* TASK REQUIREMENTS
Taking the line that contains "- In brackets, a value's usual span" as the first, copy exactly every line through the last line of the records, and nothing else.

(Beginning of INFORMATION GIVEN)

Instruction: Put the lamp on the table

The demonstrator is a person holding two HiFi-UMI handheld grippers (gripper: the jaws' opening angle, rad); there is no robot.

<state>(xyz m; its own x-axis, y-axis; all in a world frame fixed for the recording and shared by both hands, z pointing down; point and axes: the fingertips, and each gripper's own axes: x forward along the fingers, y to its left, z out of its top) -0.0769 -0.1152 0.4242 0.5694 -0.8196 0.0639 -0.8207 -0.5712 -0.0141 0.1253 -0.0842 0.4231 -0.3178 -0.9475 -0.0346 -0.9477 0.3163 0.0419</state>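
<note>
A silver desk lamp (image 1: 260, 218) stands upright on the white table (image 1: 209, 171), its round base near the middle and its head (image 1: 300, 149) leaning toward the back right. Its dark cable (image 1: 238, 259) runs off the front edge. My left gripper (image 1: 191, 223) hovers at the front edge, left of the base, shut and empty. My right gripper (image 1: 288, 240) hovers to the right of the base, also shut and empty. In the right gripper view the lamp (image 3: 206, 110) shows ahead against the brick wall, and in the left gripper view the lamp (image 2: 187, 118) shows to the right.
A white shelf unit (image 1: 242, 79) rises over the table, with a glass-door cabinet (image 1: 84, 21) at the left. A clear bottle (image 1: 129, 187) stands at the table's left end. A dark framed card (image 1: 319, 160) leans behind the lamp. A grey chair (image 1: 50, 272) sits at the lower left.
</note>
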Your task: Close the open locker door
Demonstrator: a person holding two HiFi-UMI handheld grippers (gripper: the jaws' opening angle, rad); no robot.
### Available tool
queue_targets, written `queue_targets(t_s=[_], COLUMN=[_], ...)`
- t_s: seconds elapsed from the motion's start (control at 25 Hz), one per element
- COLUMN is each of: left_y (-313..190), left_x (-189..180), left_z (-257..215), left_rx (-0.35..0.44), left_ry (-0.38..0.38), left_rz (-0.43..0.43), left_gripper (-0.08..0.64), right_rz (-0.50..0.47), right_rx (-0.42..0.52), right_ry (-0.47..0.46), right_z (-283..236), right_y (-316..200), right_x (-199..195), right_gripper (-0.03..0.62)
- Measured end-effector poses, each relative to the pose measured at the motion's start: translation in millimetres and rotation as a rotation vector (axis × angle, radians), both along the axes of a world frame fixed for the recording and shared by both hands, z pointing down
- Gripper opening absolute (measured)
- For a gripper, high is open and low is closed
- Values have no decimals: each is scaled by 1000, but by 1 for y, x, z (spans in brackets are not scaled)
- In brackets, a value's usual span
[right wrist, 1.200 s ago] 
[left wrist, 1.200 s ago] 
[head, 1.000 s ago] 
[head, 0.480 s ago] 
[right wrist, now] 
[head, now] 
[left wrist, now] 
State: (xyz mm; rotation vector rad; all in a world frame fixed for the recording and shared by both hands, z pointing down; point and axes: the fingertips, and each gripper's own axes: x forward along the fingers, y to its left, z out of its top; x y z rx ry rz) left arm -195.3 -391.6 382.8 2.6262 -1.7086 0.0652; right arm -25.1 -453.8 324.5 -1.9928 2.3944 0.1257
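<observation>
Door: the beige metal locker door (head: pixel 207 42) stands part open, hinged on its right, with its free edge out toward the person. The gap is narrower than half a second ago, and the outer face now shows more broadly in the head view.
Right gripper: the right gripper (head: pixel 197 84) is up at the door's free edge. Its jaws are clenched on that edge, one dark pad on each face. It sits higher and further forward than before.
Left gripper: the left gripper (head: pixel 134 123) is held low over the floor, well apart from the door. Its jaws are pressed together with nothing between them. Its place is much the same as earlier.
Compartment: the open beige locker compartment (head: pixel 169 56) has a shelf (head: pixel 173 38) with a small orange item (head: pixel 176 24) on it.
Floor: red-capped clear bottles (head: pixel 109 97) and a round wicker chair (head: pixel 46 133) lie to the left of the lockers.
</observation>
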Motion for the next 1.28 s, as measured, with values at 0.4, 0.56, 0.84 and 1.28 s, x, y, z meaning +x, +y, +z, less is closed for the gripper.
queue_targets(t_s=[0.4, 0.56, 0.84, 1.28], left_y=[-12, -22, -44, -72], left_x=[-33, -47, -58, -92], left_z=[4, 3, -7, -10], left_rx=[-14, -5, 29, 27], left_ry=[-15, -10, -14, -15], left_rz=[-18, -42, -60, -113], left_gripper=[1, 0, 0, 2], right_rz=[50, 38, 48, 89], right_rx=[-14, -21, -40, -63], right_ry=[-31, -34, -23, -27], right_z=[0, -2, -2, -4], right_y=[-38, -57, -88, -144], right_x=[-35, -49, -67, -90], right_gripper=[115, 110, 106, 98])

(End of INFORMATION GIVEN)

* ANSWER SECTION
- In brackets, a value's usual span
[right wrist, 1.200 s ago] 
[left wrist, 1.200 s ago] 
[head, 1.000 s ago] 
[head, 0.480 s ago] 
[right wrist, now] 
[head, now] 
[left wrist, now] 
State: (xyz mm; rotation vector rad; all in a world frame fixed for the recording and shared by both hands, z pointing down; point and axes: the fingertips, and each gripper's own axes: x forward along the fingers, y to its left, z out of its top; x y z rx ry rz) left arm -195.3 -391.6 382.8 2.6262 -1.7086 0.0652; right arm -25.1 -453.8 324.5 -1.9928 2.3944 0.1257
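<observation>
Door: the beige metal locker door (head: pixel 207 42) stands part open, hinged on its right, with its free edge out toward the person. The gap is narrower than half a second ago, and the outer face now shows more broadly in the head view.
Right gripper: the right gripper (head: pixel 197 84) is up at the door's free edge. Its jaws are clenched on that edge, one dark pad on each face. It sits higher and further forward than before.
Left gripper: the left gripper (head: pixel 134 123) is held low over the floor, well apart from the door. Its jaws are pressed together with nothing between them. Its place is much the same as earlier.
Compartment: the open beige locker compartment (head: pixel 169 56) has a shelf (head: pixel 173 38) with a small orange item (head: pixel 176 24) on it.
Floor: red-capped clear bottles (head: pixel 109 97) and a round wicker chair (head: pixel 46 133) lie to the left of the lockers.
</observation>
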Motion for the next 1.28 s, as measured, with values at 0.4, 0.56, 0.84 and 1.28 s, x, y, z meaning +x, +y, +z, less is closed for the gripper.
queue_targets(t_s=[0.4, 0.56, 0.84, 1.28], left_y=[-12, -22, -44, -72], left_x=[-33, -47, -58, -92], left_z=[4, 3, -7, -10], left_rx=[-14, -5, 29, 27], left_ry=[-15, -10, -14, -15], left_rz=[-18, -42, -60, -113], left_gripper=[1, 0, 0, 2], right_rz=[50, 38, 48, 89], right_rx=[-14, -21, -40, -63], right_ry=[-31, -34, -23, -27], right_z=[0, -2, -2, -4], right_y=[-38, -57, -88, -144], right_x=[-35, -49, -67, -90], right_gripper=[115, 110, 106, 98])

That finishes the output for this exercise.